Report only how many lines in the listing below contain the string "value".

[Start of section]

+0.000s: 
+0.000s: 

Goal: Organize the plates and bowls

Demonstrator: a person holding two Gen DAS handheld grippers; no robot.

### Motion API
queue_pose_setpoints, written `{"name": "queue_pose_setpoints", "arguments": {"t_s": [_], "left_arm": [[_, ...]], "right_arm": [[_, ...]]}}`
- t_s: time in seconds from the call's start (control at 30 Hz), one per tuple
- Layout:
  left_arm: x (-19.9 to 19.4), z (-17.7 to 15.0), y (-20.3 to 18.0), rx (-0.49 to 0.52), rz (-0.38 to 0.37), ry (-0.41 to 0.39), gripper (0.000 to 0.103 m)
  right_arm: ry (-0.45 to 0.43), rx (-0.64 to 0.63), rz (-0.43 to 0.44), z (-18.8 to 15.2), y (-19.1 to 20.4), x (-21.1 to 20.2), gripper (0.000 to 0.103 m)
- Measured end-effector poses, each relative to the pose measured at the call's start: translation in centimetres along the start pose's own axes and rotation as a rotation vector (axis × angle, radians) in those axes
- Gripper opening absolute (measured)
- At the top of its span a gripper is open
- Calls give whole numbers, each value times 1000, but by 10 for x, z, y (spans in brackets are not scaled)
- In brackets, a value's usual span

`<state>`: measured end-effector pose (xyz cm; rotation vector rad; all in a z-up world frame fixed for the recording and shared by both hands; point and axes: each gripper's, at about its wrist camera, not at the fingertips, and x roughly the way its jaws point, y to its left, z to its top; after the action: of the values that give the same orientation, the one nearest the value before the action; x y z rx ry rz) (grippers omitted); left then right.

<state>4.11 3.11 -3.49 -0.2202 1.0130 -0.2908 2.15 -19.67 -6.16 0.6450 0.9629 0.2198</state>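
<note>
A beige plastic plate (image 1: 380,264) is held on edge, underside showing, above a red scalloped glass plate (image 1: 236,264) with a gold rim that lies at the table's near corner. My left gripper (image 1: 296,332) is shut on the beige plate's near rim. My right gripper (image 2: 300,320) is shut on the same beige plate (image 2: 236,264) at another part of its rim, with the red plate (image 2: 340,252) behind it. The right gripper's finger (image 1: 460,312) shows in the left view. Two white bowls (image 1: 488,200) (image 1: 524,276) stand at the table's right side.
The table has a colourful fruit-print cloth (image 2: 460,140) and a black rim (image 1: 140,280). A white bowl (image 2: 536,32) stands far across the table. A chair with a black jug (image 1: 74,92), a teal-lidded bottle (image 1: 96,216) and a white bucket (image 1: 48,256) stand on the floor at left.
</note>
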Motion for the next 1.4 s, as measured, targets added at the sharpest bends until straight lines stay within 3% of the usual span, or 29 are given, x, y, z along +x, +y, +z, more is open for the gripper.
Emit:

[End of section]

*ANSWER SECTION*: 3